> _Aim of the exercise_: Read through the listing below, and copy every line where the string "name" appears.

> _Source material_:

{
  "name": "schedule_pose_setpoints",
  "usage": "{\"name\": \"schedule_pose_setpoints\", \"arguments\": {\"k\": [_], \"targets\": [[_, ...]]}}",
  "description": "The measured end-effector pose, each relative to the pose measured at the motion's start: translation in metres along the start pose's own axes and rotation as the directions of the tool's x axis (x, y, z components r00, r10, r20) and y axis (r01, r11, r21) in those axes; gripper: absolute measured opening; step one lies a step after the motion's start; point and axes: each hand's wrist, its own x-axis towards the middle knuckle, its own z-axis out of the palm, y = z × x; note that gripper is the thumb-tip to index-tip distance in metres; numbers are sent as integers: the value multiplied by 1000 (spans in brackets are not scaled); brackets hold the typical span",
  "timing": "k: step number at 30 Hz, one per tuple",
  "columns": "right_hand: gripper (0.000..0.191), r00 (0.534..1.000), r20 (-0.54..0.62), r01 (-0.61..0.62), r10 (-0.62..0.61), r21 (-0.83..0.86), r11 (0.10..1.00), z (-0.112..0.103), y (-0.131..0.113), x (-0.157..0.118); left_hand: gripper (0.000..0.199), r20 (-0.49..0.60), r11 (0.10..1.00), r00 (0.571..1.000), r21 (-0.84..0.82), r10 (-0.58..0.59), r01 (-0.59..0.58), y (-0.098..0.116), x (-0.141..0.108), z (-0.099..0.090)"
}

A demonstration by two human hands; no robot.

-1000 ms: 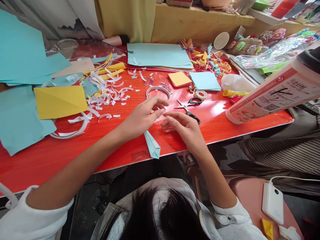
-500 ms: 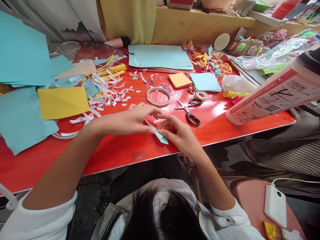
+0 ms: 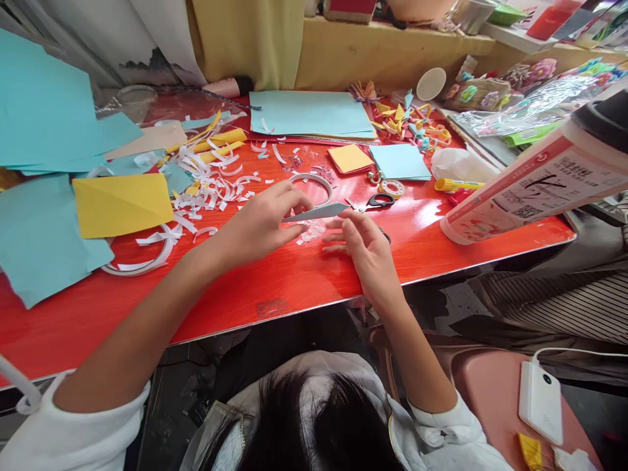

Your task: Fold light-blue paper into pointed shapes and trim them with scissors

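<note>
Clock positions taken from the folded blue paper (image 3: 316, 212), with 12 pointing away from the wearer.

Hands: I read the left hand (image 3: 262, 222) as half closed, with the paper lying in the gap between thumb and curled fingers. The right hand (image 3: 367, 252) is loosely open, its index fingertip at the paper's 3 o'clock end; whether it pinches that end I cannot tell.

Position: the paper is a narrow, pointed form lying crosswise between the hands, apparently lifted off the bench (image 3: 220, 294).

Around it: white tape ring (image 3: 330, 188) just beyond at 12; scissors (image 3: 371, 204) at 3, blades apart, one handle partly behind the right hand. Yellow-topped squares (image 3: 350, 159) at 1, light blue squares (image 3: 400, 162) at 2, both stacked flat. White clippings (image 3: 189, 160) near 10.

Progress (my judgement): partway. Done: this one piece has been folded down to a slim shape, and the small coloured pieces (image 3: 400, 118) between 1 and 2 look like paper worked to some degree. Left: the piece is in hand, not set down, and I cannot confirm its folds are complete. The squares look unfolded, as do the large blue sheets (image 3: 311, 114) at 12, so plenty of stock appears unused.
</note>
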Motion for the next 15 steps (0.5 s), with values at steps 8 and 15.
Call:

> _Answer space_:
  "name": "schedule_pose_setpoints",
  "usage": "{\"name\": \"schedule_pose_setpoints\", \"arguments\": {\"k\": [_], \"targets\": [[_, ...]]}}",

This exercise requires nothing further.